The Learning Curve of My Own Hearing Loss

Gael Hannan
August 15, 2011

The more I understand about hearing loss – its causes and how it affects communication – the easier it is to face my personal hearing challenges, and the better I communicate.    Sounds simple, but it has taken a lifetime to learn this.

If I’m asked when I first become aware of my hearing loss, I answer, when my mommy told me.  I was born hard of hearing and don’t remember a time when I didn’t know about it.  It was mild as a child, and is now severe-to-profound.   But living with hearing loss every day doesn’t necessarily mean we’re good at it.  On the contrary, most of us suck at being hard of hearing or deaf!   What we do excel at, however,  is ignoring our own needs, devising ways to hide our condition and, worst of all, meekly putting up with inaccessible conditions, simply because we don’t know how to make it otherwise.   To move forward, we have to start by looking in the mirror for a little self-chat:  Ok, this is your life now.  What are you going to do about it?   I was on the brink of my fifth decade before I had that conversation with myself.

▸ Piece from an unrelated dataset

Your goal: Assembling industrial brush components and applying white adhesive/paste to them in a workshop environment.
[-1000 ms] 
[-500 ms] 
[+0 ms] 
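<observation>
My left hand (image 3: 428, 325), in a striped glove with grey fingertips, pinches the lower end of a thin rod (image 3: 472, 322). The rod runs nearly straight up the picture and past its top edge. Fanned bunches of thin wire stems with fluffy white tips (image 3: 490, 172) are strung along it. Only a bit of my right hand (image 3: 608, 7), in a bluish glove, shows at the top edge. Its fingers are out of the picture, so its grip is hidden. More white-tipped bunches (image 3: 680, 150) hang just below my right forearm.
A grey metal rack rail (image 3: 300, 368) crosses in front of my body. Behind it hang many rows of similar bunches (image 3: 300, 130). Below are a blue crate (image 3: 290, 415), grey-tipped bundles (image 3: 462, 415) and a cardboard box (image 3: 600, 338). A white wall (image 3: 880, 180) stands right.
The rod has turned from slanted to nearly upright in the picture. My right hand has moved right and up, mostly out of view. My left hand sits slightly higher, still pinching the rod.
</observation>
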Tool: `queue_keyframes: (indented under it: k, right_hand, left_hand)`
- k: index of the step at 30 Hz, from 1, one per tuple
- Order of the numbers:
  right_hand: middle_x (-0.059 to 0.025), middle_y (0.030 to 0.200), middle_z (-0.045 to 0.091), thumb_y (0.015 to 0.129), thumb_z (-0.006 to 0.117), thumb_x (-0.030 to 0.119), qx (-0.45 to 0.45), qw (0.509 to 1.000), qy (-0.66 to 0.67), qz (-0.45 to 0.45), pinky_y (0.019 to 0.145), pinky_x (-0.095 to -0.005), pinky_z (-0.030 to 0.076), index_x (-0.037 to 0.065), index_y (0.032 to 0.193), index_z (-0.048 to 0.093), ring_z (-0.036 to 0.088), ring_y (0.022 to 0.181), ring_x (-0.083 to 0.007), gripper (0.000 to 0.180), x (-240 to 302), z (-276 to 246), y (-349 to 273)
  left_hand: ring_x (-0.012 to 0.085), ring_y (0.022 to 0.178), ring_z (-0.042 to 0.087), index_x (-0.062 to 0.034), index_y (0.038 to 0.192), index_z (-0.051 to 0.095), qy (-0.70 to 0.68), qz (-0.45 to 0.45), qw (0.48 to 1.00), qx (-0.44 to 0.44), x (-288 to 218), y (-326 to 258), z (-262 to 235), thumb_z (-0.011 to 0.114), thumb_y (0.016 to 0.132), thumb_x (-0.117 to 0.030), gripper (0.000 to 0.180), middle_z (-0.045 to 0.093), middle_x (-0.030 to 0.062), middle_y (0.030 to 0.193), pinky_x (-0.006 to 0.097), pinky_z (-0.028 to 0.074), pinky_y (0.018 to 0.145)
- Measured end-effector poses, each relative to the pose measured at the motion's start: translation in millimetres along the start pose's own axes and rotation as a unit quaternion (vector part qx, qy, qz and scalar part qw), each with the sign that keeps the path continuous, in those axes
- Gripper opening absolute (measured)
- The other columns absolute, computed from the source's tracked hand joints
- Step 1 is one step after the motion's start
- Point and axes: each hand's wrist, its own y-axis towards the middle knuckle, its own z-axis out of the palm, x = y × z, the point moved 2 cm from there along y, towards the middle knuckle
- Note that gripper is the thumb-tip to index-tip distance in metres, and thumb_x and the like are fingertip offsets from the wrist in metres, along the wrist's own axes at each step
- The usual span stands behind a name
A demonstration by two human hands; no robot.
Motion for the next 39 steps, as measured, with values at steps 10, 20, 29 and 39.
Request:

For my first twenty years, I wasn’t allowed a hearing aid (don’t get me started; I’ll save it for another post), but even as a child I could tell you the basics:  I had a “senso-nurral” hearing loss in both ears and could I please sit at the front of the class so I can understand the teacher.   (This lesson came hard.  The one time I decided to sit at the back of the class – I wanted desperately to be with my friends and be cool – it was a humiliating experience that haunts me still.  The teacher called on me and I hadn’t heard clearly.  I didn’t want to say pardon in front of everyone, so I stood up and said, “Sorry, sir, I wasn’t listening.”  Jaws dropped, the class went silent.   The teacher said, “Well, thanks for sharing, Gael, but I was calling on Dale, not you.”  Next class, I was back at the front, having learned a basic hearing loss rule:  sit where you can see the lips.)

At 20, I switched ENT’s and had a hearing aid within a month – and for a while I learned that life was really, wonderfully LOUD!  Over for the next two decades, I coasted along, learning a lot of useful stuff.  Such as when to bluff – for example, when you’re in a business meeting with mumblers around a long boardroom table.  Or when not to bluff, such as when you are being proposed to.  I learned how to hide my hearing aid under my hair, because it was ugly and if I let it show, people would stare at it or shout at it.  I learned that if I asked someone to speak up or repeat themselves because I was hard of hearing, the customary answers were, oh I’m sorry (please, don’t be), or but you don’t look like it (really, what do I look like?). 

Then, hallelujah,  I hit 40.  I was pregnant and I didn’t know how to be a hard-of-hearing-mom.  So I took the most monumental step of  my life:  I called the Canadian Hard of Hearing Association for help and I have never looked back.  Over time, I threw out my negative attitudes and started to soak up information about hearing loss, mine, anybody’s and everybody’s.  I learned that I was not alone and that for every communication challenge, there are solutions.  But all of them involved me taking ownership of my hearing loss, while at the same time connecting with other consumers and hearing health professionals – to make them all partners in my better communication.

 The more I learn – the better I communicate.  Hopefully HearingHealthMatters.org will give you some information that’s new, exciting or even life-changing.

  1. Great column, Ms. Hannan

    This is as good a description of what it’s like to grow up with and to have a hearing loss as I have ever read–and I’ve read a lot. Your beautifully written piece will resonate with others who share your experience. It also lets those of us who have normal hearing (so far) feel what it’s like not to.

    I look forward to reading your column every week.

  2. You brought tears to my eyes because you hit a nerve and, yes too, you did a wonderful job of describing my experience of being hard of hearing all of my life. I was in my twenties though when I sought out the Council for Disabled Persons for information on hard of hearing issues (not deaf) – because I couldn’t hear on the phone! Like you, I never looked back (thank goodness).

  3. So nice to see a familiar face here on “The Better Hearing Consumer”. You will surely be a great addition by sharing your experiences with others. Keep up the good work it’s appreciated.

  4. Gael: Welcome aboard. Excellent intro article and I look forward to more.
    Alan

  5. Hi Gael!

    Thank you for sharing the link to your blog. I always learn so much from you and your first article ‘The Learning Curve of My Own Hearing Loss’ was no exception. Therefore, I too can say, “The more I learn – the better I communicate”.

    All the best and I shall visit you here often!